→ **Task brief**: The answer is to be an exact copy of the lines below running from the line with "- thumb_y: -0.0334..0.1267" down to the line with "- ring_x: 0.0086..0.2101", both ends included, and nothing more.

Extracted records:
-- Opening Marker --
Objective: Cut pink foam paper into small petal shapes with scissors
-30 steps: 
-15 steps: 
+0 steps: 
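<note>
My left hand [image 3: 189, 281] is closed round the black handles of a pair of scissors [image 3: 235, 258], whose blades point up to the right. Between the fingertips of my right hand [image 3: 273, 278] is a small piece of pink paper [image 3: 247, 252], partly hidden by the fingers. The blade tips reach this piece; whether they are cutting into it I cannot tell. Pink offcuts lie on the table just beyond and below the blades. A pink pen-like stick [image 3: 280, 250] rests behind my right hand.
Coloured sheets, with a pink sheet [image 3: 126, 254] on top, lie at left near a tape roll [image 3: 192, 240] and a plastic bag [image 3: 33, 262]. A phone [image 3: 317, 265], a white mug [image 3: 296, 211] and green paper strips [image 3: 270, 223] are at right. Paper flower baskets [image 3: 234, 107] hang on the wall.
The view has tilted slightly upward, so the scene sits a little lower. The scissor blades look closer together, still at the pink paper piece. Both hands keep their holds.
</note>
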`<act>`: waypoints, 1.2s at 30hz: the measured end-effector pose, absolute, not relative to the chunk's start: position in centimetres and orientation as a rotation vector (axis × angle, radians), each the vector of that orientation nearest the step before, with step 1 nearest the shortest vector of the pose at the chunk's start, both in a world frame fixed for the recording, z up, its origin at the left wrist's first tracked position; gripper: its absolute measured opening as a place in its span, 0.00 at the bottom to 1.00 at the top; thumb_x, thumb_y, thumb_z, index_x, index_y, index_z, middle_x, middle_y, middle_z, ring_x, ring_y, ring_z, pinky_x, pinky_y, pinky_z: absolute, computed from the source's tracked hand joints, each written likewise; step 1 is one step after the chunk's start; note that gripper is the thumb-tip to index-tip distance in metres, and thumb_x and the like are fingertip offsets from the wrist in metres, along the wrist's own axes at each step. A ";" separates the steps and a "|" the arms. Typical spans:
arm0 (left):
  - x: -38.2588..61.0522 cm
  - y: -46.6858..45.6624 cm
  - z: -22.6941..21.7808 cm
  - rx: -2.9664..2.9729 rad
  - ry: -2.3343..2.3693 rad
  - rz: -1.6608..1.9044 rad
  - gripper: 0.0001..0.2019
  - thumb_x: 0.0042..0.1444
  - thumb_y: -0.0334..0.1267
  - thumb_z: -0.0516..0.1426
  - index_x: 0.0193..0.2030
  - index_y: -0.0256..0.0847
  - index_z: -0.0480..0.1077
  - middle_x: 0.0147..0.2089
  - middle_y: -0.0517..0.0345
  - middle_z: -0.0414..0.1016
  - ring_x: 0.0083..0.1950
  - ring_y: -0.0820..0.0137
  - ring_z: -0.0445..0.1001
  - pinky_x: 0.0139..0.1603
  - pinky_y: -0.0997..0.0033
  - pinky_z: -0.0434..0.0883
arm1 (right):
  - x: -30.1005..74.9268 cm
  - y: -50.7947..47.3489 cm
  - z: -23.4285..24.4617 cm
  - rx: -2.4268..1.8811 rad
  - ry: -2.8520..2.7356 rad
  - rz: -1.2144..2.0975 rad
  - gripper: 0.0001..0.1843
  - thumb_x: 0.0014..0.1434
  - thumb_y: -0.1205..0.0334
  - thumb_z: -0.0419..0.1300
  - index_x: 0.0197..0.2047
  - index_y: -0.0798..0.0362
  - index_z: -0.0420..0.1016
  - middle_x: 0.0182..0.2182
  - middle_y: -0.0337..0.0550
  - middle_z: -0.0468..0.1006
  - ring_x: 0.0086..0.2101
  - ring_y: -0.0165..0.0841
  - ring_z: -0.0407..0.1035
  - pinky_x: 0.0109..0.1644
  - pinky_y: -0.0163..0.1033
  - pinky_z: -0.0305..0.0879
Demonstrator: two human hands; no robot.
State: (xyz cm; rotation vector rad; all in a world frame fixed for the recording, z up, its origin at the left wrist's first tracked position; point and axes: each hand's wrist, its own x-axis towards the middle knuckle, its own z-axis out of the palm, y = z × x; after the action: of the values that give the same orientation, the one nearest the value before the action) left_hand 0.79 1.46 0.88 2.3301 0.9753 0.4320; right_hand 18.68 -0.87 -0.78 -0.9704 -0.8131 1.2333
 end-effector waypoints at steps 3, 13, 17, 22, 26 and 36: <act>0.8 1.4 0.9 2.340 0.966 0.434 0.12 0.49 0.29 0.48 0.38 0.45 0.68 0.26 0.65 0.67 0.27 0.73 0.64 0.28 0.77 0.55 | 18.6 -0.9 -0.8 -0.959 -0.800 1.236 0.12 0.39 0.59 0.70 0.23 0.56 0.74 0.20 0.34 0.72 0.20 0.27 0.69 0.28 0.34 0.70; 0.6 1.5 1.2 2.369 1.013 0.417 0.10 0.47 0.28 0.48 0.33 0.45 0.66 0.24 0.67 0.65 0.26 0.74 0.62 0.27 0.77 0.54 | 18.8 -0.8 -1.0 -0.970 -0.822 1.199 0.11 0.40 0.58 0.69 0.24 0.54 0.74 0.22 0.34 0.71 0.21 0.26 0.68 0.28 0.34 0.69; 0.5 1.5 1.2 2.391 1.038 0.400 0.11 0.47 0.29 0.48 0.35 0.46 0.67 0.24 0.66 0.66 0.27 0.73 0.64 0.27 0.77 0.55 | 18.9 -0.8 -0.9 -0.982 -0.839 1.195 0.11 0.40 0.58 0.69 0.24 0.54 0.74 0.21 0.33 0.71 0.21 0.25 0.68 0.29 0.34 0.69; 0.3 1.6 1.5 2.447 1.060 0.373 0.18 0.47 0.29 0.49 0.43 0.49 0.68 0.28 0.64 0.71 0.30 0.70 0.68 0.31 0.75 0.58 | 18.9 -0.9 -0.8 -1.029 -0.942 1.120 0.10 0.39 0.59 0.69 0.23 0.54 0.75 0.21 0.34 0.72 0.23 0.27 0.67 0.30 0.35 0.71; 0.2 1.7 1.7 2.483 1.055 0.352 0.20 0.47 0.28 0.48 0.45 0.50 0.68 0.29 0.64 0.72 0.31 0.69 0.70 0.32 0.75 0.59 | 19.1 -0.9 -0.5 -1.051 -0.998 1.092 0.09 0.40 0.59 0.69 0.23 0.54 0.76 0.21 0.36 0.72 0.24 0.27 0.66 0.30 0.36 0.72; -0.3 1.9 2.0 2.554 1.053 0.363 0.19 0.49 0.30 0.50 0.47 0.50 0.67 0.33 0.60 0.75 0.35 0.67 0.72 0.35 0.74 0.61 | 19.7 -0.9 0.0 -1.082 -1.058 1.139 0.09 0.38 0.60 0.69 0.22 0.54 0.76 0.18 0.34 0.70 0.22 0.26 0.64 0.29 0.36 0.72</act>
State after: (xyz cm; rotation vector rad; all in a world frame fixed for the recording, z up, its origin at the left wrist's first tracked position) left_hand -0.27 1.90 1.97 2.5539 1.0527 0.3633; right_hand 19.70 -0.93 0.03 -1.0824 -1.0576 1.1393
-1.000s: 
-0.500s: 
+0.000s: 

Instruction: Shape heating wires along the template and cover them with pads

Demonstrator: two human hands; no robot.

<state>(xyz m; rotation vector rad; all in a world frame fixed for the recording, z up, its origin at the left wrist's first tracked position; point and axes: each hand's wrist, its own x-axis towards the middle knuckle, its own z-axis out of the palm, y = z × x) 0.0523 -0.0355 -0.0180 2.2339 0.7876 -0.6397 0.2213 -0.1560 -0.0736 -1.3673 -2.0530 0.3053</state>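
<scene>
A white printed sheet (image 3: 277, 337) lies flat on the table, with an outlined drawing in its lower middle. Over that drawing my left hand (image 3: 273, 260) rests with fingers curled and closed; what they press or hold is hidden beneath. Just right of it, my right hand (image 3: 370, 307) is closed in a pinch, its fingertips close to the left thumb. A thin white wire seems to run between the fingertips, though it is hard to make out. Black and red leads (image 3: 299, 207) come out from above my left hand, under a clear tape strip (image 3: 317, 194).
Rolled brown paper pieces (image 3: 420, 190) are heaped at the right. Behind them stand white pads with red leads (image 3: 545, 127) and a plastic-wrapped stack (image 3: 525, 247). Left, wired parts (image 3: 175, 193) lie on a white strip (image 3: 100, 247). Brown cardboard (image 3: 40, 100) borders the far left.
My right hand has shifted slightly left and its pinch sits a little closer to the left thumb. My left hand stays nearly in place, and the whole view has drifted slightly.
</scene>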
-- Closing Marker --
→ **Written solution**:
  - thumb_y: -0.0334..0.1267
  - thumb_z: -0.0516..0.1426
  - index_x: 0.0193..0.2030
  - index_y: -0.0256..0.0847
  - index_z: -0.0480..0.1077
  - middle_x: 0.0147..0.2089
  - middle_y: -0.0517..0.0345
  - middle_z: -0.0414..0.1016
  - ring_x: 0.0083..0.1950
  - ring_y: -0.0820..0.0137
  - ring_z: -0.0445..0.1001
  - pinky_x: 0.0139..0.1603
  - pinky_y: -0.0997..0.0033
  - pinky_z: -0.0434..0.0883
arm1 (right):
  - x: -30.1005..74.9268 cm
  - y: -50.7947..47.3489 cm
  - z: -23.4285..24.4617 cm
  - rx: -2.4268..1.8811 rad
  - ry: -2.8520..2.7356 rad
  - rz: -1.2144..2.0975 rad
  - gripper: 0.0001..0.1843
  - thumb_x: 0.0014..0.1434
  - thumb_y: -0.1205..0.0334
  - thumb_z: -0.0419..0.1300
  - index_x: 0.0197..0.2047
  - index_y: -0.0798..0.0362
  - index_z: -0.0420..0.1016
  - middle_x: 0.0182..0.2182
  - middle_y: -0.0337..0.0550
  - middle_z: -0.0468..0.1006
  - ring_x: 0.0086..0.2101

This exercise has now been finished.